■ YOUR GOAL ■
Return every line of the listing below so that it matches the original exactly.

■ PROVIDED DATA ■
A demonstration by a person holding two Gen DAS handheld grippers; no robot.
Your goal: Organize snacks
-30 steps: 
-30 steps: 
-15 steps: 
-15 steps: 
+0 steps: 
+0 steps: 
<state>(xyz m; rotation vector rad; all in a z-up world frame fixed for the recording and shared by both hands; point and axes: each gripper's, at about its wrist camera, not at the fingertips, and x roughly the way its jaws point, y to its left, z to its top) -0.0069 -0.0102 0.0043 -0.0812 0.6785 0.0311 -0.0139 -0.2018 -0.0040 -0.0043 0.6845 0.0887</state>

■ RESULT FOR THIS TASK ■
A demonstration by a person holding two Gen DAS handheld grippers; no robot.
Your goal: Organize snacks
-30 steps: 
-30 steps: 
-15 steps: 
-15 steps: 
+0 steps: 
+0 steps: 
<state>(xyz m; rotation vector rad; all in a z-up world frame fixed for the recording and shared by both hands; point and axes: each gripper's, at about its wrist camera, not at the fingertips, and x roughly the way its jaws point, y to its left, z to its top) -0.0069 -0.0102 0.0043 -0.0812 0.6785 0.0311 -0.0139 -0.2018 -0.0040 -0.0043 0.6845 0.0887</state>

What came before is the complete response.